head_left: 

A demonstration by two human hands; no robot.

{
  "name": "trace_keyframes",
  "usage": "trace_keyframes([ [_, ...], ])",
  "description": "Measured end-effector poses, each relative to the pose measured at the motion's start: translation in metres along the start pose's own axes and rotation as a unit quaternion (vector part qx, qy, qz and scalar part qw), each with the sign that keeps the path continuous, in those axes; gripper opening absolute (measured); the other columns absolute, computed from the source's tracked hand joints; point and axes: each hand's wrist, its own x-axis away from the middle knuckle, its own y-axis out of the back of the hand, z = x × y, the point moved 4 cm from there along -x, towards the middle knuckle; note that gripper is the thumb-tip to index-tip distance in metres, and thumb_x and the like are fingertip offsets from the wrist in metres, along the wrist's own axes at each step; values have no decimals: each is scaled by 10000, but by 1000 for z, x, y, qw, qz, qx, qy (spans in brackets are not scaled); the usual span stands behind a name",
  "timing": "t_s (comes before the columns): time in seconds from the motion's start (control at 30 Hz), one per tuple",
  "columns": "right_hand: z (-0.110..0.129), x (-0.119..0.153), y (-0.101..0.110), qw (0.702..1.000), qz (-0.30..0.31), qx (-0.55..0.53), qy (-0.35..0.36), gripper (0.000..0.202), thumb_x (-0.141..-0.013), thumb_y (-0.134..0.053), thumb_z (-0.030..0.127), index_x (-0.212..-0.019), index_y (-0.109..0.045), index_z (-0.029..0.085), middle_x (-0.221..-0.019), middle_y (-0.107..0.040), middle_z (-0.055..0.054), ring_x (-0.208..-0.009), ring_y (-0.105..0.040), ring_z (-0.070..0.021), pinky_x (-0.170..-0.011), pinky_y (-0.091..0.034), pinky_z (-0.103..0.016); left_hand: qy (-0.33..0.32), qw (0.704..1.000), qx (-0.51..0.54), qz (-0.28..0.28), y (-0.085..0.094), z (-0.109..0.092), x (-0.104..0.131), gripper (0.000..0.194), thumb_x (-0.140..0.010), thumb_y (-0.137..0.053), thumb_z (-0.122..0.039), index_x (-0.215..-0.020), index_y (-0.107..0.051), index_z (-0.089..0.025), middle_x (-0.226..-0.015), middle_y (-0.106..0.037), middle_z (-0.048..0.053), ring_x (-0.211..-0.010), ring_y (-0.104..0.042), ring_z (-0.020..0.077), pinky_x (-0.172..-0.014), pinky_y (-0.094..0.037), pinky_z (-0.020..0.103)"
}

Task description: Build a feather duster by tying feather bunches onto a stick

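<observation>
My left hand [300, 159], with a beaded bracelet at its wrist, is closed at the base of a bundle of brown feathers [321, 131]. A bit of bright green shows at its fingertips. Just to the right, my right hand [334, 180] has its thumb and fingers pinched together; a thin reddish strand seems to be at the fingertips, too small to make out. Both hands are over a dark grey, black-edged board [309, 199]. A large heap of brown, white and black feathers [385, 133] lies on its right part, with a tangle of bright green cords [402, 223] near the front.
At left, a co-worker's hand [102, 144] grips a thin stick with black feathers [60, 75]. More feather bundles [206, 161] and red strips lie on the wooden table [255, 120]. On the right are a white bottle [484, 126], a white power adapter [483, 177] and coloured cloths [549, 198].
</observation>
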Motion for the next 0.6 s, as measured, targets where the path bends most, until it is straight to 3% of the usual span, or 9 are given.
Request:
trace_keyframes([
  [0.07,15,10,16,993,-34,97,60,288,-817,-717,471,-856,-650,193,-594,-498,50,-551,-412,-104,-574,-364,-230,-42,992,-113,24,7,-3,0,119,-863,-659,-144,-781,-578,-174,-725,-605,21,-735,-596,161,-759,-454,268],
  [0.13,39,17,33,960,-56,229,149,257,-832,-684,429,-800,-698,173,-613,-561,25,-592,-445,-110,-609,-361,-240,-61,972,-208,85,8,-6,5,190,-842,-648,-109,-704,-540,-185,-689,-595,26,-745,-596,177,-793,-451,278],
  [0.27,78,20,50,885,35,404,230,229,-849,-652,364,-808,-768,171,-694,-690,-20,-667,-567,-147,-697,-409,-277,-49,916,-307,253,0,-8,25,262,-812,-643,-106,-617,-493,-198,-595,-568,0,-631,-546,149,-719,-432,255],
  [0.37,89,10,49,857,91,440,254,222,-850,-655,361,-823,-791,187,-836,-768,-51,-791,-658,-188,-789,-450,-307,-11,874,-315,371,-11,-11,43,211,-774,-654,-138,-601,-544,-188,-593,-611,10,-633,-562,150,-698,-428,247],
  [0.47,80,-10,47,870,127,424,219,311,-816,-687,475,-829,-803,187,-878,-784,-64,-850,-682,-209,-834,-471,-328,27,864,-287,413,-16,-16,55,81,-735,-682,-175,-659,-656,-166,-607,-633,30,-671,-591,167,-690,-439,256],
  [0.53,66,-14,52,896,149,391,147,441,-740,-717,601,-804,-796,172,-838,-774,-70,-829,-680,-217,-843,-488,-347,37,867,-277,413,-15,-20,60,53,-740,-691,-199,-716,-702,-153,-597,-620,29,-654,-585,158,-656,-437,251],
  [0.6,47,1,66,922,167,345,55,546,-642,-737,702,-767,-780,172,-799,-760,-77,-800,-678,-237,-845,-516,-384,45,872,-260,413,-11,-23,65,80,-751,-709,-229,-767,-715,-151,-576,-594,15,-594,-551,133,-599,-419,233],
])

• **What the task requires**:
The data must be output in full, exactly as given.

• **Task output**:
head_left: 

A demonstration by two human hands; no robot.

{
  "name": "trace_keyframes",
  "usage": "trace_keyframes([ [_, ...], ])",
  "description": "Measured end-effector poses, each relative to the pose measured at the motion's start: translation in metres along the start pose's own axes and rotation as a unit quaternion (vector part qx, qy, qz and scalar part qw), each with the sign that keeps the path continuous, in those axes; gripper opening absolute (measured); the other columns absolute, computed from the source's tracked hand joints; point and axes: each hand's wrist, its own x-axis away from the middle knuckle, its own y-axis out of the back of the hand, z = x × y, the point moved 4 cm from there along -x, towards the middle knuckle; note that gripper is the thumb-tip to index-tip distance in metres, and thumb_x and the like are fingertip offsets from the wrist in metres, along the wrist's own axes at each step; values have no decimals: each is scaled by 10000, but by 1000 for z, x, y, qw, qz, qx, qy (spans in brackets are not scaled); the usual span stands behind a name",
  "timing": "t_s (comes before the columns): time in seconds from the motion's start (control at 30 Hz), one per tuple",
  "columns": "right_hand: z (-0.110..0.129), x (-0.119..0.153), y (-0.101..0.110), qw (0.702..1.000), qz (-0.30..0.31), qx (-0.55..0.53), qy (-0.35..0.36), gripper (0.000..0.202), thumb_x (-0.141..-0.013), thumb_y (-0.134..0.053), thumb_z (-0.030..0.127), index_x (-0.212..-0.019), index_y (-0.109..0.045), index_z (-0.029..0.085), middle_x (-0.221..-0.019), middle_y (-0.107..0.040), middle_z (-0.055..0.054), ring_x (-0.208..-0.009), ring_y (-0.105..0.040), ring_z (-0.070..0.021), pinky_x (-0.170..-0.011), pinky_y (-0.091..0.034), pinky_z (-0.103..0.016); left_hand: qy (-0.33..0.32), qw (0.704..1.000), qx (-0.51..0.54), qz (-0.28..0.28), y (-0.085..0.094), z (-0.109..0.092), x (-0.104..0.131), gripper (0.000..0.194), thumb_x (-0.140..0.010), thumb_y (-0.137..0.053), thumb_z (-0.122..0.039), index_x (-0.215..-0.020), index_y (-0.107..0.051), index_z (-0.089..0.025), middle_x (-0.226..-0.015), middle_y (-0.106..0.037), middle_z (-0.048..0.053), ring_x (-0.211..-0.010), ring_y (-0.104..0.042), ring_z (-0.020..0.077), pinky_x (-0.172..-0.014), pinky_y (-0.094..0.037), pinky_z (-0.020..0.103)"
}

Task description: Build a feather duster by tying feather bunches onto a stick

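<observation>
My left hand [300, 159], with a beaded bracelet at its wrist, is closed at the base of a bundle of brown feathers [321, 131]. A bit of bright green shows at its fingertips. Just to the right, my right hand [334, 180] has its thumb and fingers pinched together; a thin reddish strand seems to be at the fingertips, too small to make out. Both hands are over a dark grey, black-edged board [309, 199]. A large heap of brown, white and black feathers [385, 133] lies on its right part, with a tangle of bright green cords [402, 223] near the front.
At left, a co-worker's hand [102, 144] grips a thin stick with black feathers [60, 75]. More feather bundles [206, 161] and red strips lie on the wooden table [255, 120]. On the right are a white bottle [484, 126], a white power adapter [483, 177] and coloured cloths [549, 198].
</observation>
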Motion for the next 0.6 s, as measured, targets where the path bends most, until it is straight to 3% of the usual span, or 9 are given.
Request:
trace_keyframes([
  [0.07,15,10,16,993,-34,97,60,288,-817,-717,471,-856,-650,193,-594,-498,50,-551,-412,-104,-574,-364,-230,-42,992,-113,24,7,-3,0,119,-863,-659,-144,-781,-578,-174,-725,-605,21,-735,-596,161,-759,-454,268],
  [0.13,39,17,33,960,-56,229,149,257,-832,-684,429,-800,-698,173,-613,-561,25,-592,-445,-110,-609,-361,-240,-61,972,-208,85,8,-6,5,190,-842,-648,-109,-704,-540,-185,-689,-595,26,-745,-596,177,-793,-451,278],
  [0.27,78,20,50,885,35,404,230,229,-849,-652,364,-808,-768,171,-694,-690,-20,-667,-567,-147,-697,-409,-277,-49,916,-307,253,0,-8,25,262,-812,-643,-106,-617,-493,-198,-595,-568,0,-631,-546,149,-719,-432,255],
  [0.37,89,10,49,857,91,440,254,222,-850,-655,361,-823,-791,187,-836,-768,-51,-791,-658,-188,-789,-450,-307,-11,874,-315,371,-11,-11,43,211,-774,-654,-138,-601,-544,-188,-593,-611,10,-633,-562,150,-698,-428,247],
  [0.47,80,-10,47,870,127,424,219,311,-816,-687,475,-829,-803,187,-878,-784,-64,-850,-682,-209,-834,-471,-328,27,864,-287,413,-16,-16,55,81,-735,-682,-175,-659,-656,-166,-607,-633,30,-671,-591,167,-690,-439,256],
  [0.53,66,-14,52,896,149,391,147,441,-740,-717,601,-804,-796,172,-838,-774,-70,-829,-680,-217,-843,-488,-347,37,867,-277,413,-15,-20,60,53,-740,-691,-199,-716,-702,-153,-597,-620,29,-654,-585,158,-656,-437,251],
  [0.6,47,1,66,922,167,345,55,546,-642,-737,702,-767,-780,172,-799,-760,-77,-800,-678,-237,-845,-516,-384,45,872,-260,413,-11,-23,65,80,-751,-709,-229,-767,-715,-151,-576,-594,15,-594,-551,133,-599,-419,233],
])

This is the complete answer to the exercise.